Earlier, Radio Prague spoke with architectural historian Zdenek Lukes, asking him to recall the public impulse in 1989 in dismantling almost all of the symbols of the former regime:
"Of course most of these symbols disappeared over a very short period. People felt something like shame connected with those symbols from this era. Many of these symbols were very low artistic quality of course, but some of them were very good, like for instance, the famous Czech sculptor Vincent Makovsky's 'Partisan' in the city of Brno. After 1989, some experts recommended to destroy it, definitely. In my case, I was 'for destruction' when something was bad artistically, but some pieces were no doubt good and should have survived."
In the 1990s Zdenek Lukes himself recommended that a special site be chosen in which communist-era symbols could be displayed. The project never found necessary support.
"My idea was to use the empty space under the pedestal of the former Stalin monument at Letna Park, to create a museum of communism making use of all these motifs."
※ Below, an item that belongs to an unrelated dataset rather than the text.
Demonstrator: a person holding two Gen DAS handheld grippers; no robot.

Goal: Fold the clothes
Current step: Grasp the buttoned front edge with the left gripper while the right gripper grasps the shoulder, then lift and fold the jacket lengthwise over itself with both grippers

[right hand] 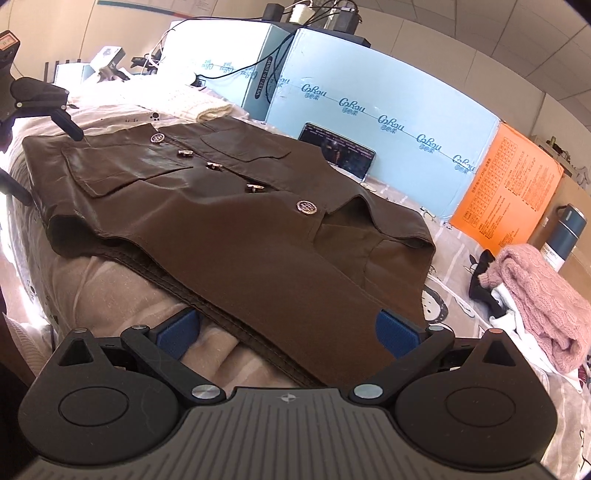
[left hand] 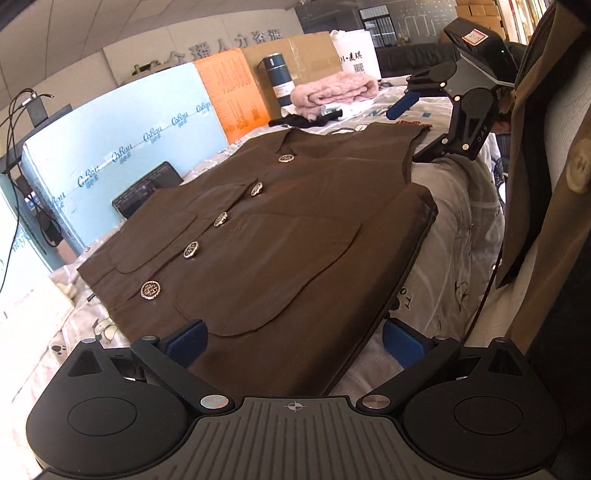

Many of the relics from the communist era were either destroyed or sold abroad, but one place in Prague where visitors can still see well-known symbols is on Prague's "B" metro line, at Andel - or Angel - station. The station was build by the Russians and was originally called 'Moskva', or Moscow. Even though it was completely reconstructed, designers left original fragments to remind daily travellers of the station's past. One can, for example, still see a relief of Soviet 'cosmonauts' right above the tracks, or a child with a branch in hand symbolising prosperity or peace. Zdenek Lukes explains why it was important to retain former elements at the site:
"The station called Moscow station - now Angel - was done by Russian artists, including a picture of the Moscow cityscape. I think this symbol was typical for that regime and that period and could stay there until today without any problems. All these symbols are curious for the younger generation, for instance for my students. It's necessary to see these symbols: to learn why and how they were used and whether there was any quality and so. "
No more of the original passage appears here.